I also got the chance to sit in a tent with seven Muslim-background men, six of which were Afghani, and one was a Syrian Kurdish man. One of the men was interpreting for us and we were just chatting with them. We found out that the Syrian man in the room had been baptized in the name of Jesus the week before, along with four other men and has been reading his Bible ever since! Another man in the room was holding a Farsi New Testament that he was going to start reading later that day. These people who have never had the opportunity to hear about Jesus as their Savior are hearing about Him for the first time. And because there is nothing else for them to do with their time, they love listening to our stories about Jesus and are happy to read the Bible!
As I've been reflecting on my time in Greece, and what God is doing there, and in all of Europe with the refugees, what I feel like God is calling me to do now is to pray for the refugees and the workers who are there, and to educate people here about the crisis through my direct experience.
This is the testimony of my faithful young friend, who is able to set aside her differences with people of different faiths and nationalities to see people as Jesus sees them ... people that He created; people who desperately need to know Him as the world deteriorates into chaos and lawlessness.
She approached her calling from Jesus with no fear; only excitement, and as she wrote me, "an expectancy for what God is going to do in us and through us as we interact with the refugees." Note that she didn't say she was "hoping" that God would work in her and through her, but she was "expecting" it! That is more than youthful optimism. That is faith in the power of God, and comes from a trust and confidence rooted in her spirit; a spirit that is supernaturally connected to her Creator.

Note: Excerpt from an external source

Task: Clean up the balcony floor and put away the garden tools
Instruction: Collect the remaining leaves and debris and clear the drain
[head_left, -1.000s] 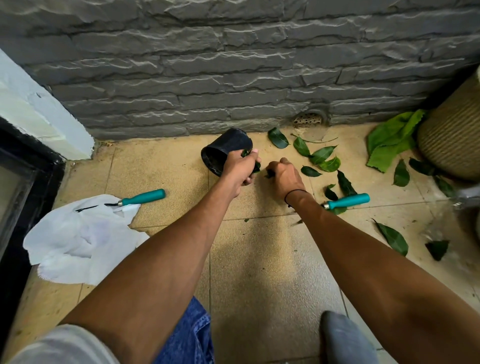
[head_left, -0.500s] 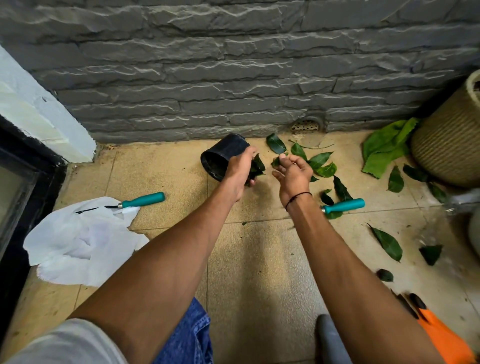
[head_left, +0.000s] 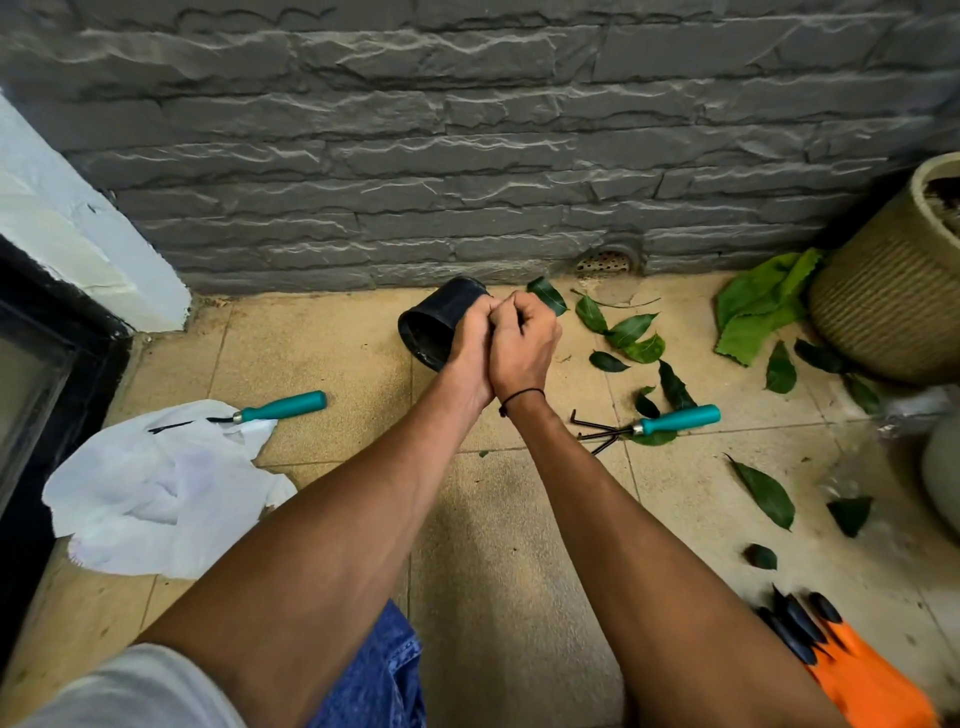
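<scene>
Your left hand grips the black pot; right hand curled, contents hidden — push leaves past your fingertips.

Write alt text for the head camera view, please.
Two hands meet at a black pot lying on its side on the tiled floor: the left hand holds its rim, the right hand is curled against it. Green leaves, two teal-handled tools and a white cloth lie around.

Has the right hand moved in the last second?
Yes. The right hand has gone left, away from the rake, and now presses against the left hand at the black pot.
</scene>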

So, now we have to come to terms with the spiritual aspects of this world. Can you see that the Enemy wants us to concentrate on the very real danger of Muslim extremists, who are used as instruments of wickedness and perhaps, judgment? But at the same time, can you see that Jesus is still moving and ministering in the world; even in the midst of refugee camps that very likely contain men intent on carrying out more evil? The recent attacks on a restaurant in Bangladesh remind us that Evil is ever present.
And the Bible tells us that, along with this wickedness, mankind will not escape the humanitarian crises that my young friend witnessed. Earth has become the battleground for the war in the spiritual realm. And my friend is absolutely correct ... we must pray for the innocent refugees, and the workers who are ministering to them. We must tell the world about the very real human suffering that is going on. And, most importantly, we must praise God, who draws people unto Himself through the teaching of the gospel. Thank you, Lord, that people like my young friend answer your call. It is exciting to hear, first-hand, of the drawing power of your Word to save! And we ask for continuous strength and revelation to do what You need us to do, in the Name of Jesus. Amen!
Colossians 1:6 "In the same way, the gospel is bearing fruit and growing throughout the whole world—just as it has been doing among you since the day you heard it and truly understood God’s grace."